During the nineteeth century, something vital went missing: the human being. In Unsuspecting Souls, Barry Sanders examines modern society's indifference to the individual. From the Industrial Revolution, where the disappearance of care for human beings begins slowly, to our own age, where societal events require less person–to–person interaction, Sanders laments that what makes us most human is slowly dying. Our days are filled with little but a continuous bombardment of "information," demands on our attention, that brings us out of our world and into one of inhumanity and abstraction. We are losing entirely any palpable attachment to our physical reality.

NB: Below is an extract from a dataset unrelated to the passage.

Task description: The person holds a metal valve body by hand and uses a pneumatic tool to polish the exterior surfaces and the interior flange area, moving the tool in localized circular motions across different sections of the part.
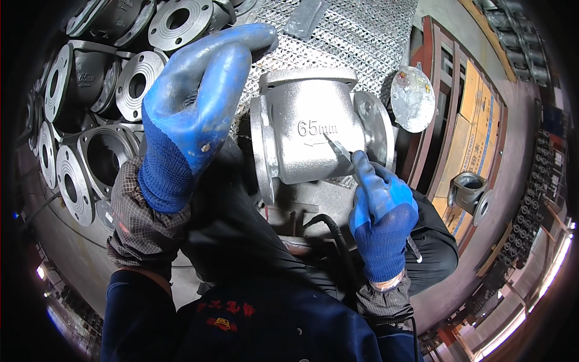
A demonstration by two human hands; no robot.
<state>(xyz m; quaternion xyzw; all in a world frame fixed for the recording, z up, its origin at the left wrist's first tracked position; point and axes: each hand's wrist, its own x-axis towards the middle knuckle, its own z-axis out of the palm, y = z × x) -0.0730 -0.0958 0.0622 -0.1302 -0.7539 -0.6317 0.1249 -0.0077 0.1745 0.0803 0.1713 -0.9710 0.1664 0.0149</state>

And we've also lost the original sense of a collective consciousness. This loss has been fomenting for two centuries now, dating back to the rise of European powers and worldwide colonization. This has led to the notion that we need to define what is torture, an idea that not long ago would have seemed absurd, and need to pick our poisons among several forms of radical fundamentalisms, each one not only a threat to the other but a threat to humanity itself. From Edgar Allen Poe to Abu Ghraib, this is a fascinating and worrisome story, impeccably researched and compellingly written.
About the Author
Barry Sanders has received two Pulitzer Prize nominations for his works A Is for Ox and Alienable Rights, which he co–authored with Francis Adams. Recipient of a Fulbright Senior Scholar Grant, Sanders retired in 2005 from his post as professor of History of Ideas and English at Pitzer College in Claremont, California.
Praise for A Is for Ox
"A brilliant, disturbing reflection on the collapsing moral order of post–modern America. If literacy is the wellspring of selfhood, as Sanders makes clear, our aggressive, image–addicted society is unwittingly committing cultural suicide."